The paper introduces Mixture-Guided Diffusion Model (MGDM) algorithm to improve likelihood approximation in diffusion models using Gibbs sampling. The approach constructs a mixture approximation of intermediate posterior distributions to address lack of closed-form likelihood scores. Data augmentation scheme uses Gibbs updates. MGDM is adaptable to computational resources by adjusting the number of Gibbs iterations, with higher number of iterations for improved performance. The method shows improved results across different image-restoration tasks and musical source separation. This manuscript is well written!

给作者的问题

Discussed above.

论据与证据

Please see the summary section.

方法与评估标准

The methods and evaluation datasets and criteria are sufficiently represented. Manuscript closely follows previously published works.

理论论述

Gibbs sampler is used as an approximate posterior for the data augmentation of the mixture to represent the stationary distribution. This is used as conditionals to obtain the posterior distribution. The proof is provided in the Appendix A.

实验设计与分析

The experimental designs are appropriate for the defined problem, and are similar to previously published results.

补充材料

The experimental details presented in supplementary material was helpful to get better insights.

与现有文献的关系

The use denoising diffusion models for the Bayesian inverse problems is well studied problem. The authors have done an excellent job in comparing with SotA approaches in this domain.

遗漏的重要参考文献

Not that I am aware of.

其他优缺点

Few topics that authors could discuss:

  1. Gibbs sampling can have convergence issues, even if you run more iterations. How do you address it?
  2. Is there diversity in generated samples?
    
  3. How to address the scaling issues of the algorithm?

其他意见或建议

None.

作者回复

We thank the reviewer for their constructive comments and helpful suggestions. Below, we directly address the points raised:

1. Gibbs sampling can have convergence issues, even if you run more iterations. How do you address it?

We acknowledge that Gibbs sampling can indeed exhibit convergence challenges, especially in high-dimensional or strongly correlated distributions. In fact, in Appendix B.1 we show that for one specific choice of weight sequence, convergence issues arise. More specifically, when the weight sequence is designed to sample the index ss close to 00 at all iterations, MGDM mixes very slowly due to the high correlation between x0x_0 and xsx_s, since s0s \approx 0. This motivates our approach of using intermediate uniform mixture posteriors, which bypasses these correlation issues and reduce dependence on the precise convergence of each Gibbs iteration, thereby enhancing overall robustness.
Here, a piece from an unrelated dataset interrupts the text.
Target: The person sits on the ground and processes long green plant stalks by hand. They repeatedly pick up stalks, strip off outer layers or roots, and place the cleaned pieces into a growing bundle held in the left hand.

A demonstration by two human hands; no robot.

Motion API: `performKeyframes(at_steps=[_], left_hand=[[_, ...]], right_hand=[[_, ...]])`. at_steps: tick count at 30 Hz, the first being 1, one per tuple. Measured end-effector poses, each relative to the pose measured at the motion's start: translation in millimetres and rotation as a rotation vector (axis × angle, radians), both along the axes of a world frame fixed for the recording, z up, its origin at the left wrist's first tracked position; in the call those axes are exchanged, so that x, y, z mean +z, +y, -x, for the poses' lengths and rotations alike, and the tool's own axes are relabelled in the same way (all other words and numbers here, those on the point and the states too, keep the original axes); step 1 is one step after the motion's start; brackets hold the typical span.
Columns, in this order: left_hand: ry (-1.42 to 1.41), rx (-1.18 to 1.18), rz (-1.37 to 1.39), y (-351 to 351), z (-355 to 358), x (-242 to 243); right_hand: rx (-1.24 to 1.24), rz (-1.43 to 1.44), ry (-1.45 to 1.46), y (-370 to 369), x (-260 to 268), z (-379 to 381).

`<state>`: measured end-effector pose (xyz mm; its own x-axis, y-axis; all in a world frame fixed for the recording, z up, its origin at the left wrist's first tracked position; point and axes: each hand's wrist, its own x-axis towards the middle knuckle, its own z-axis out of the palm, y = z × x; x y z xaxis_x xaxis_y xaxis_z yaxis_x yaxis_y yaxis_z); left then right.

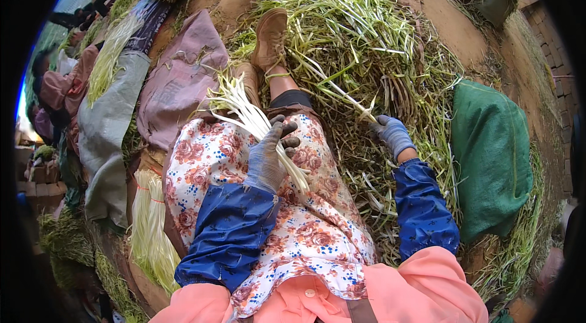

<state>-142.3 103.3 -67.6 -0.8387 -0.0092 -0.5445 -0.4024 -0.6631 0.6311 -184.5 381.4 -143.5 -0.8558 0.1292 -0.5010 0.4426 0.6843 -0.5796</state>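
Note:
Above the floral apron [316, 240], my gloved left hand [270, 158] grips a small bundle of white-stemmed leafy vegetable stalks [247, 114], the pale stems slanting across my palm. On the right, my gloved right hand [393, 135] holds the lower end of a single long stalk [341, 89], which points up and left over the pile. Its fingertips are partly hidden. A large heap of green stalks and leaves [348, 20], with brownish roots and trimmings lower down, lies in front and to the right of my legs.
Pale stalks tied with red bands [149, 213] lie at my left, near a pink woven sack [183, 80] and a grey sack [105, 130]. A green sack [492, 162] stands at right. Several people sit at the far left. My shoe [270, 39] touches the heap.

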Motion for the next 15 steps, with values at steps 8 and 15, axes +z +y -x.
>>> performKeyframes(at_steps=[8, 15], left_hand=[[0.084, -0.008, -0.178, -1, -4, -3], [0.069, -0.211, -0.149, 10, -21, 6]], right_hand=[[-0.184, 1.608, 0.105, 50, 95, -146], [-0.072, 1.258, -0.279, -36, 94, -162]])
2. Is there diversity in generated samples?

Our empirical results confirm that MGDM generates diverse samples. This is qualitatively evident in the visual samples provided in our supplementary materials; see, for example, Figure 2 and Figures 7–12.

3. How to address the scaling issues of the algorithm?

We interpret the reviewer’s question as referring to memory scaling. Our algorithm’s memory footprint is comparable to DPS and PGDM, but higher than methods like DiffPIR and DDNM. This increased memory usage enables superior reconstruction quality, particularly for inpainting and outpainting (Figures 5, 6, and 8 of the original manuscript). Achieving similar quality with lower memory requirements remains an open research question. Importantly, on latent diffusion, our memory footprint is the same as all the other methods.

Thank you very much for your feedback. We kindly refer you to our responses to Reviewers awaZ and SCZR, where we provide additional experiments and metrics that further support our claims.

最终决定

This paper has received all acceptances in the final recommendations. It presents a novel contribution by introducing the Mixture-Guided Diffusion Model, which aims to enhance likelihood approximation in diffusion models through the application of Gibbs sampling. While the reviewers initially raised concerns regarding the clarity of the method's explanation and the lack of efficiency analysis, the authors' rebuttal successfully addressed many of these issues. This ultimately led to a consensus among the reviewers in favor of acceptance. As a result, the Area Chair has decided to accept this paper.